What you are asked to do
The line with "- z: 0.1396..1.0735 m", the line with "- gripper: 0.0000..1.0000", and all lines between them in the material below: return these exactly, and no others.

Data segment
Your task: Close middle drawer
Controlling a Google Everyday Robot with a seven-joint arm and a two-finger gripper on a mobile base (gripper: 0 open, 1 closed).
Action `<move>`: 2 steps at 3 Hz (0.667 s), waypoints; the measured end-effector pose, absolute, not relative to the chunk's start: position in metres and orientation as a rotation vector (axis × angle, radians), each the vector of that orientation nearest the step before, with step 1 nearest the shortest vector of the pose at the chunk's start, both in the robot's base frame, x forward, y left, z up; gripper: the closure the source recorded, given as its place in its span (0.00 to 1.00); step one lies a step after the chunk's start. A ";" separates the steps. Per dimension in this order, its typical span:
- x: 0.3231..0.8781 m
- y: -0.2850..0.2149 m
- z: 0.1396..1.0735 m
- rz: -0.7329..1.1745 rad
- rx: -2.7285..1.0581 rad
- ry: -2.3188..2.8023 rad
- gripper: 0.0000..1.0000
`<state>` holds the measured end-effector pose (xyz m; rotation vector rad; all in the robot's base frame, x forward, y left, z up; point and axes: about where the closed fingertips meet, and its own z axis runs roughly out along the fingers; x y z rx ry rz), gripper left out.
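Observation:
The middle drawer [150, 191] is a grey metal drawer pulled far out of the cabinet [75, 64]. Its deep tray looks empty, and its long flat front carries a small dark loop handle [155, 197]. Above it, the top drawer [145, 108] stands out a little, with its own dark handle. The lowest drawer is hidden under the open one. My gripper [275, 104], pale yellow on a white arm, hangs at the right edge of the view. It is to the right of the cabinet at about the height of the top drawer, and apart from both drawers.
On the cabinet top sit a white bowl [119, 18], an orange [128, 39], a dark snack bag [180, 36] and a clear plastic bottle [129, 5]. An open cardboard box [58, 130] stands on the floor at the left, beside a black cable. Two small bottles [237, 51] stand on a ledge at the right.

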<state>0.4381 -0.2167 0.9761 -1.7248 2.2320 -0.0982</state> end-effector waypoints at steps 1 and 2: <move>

Completed task
- z: 0.1396..1.0735 m
- rz: -0.7329..1.1745 rad
- rx: -2.7285..1.0581 rad
- ry: -2.3188..2.8023 rad
- gripper: 0.0000..1.0000

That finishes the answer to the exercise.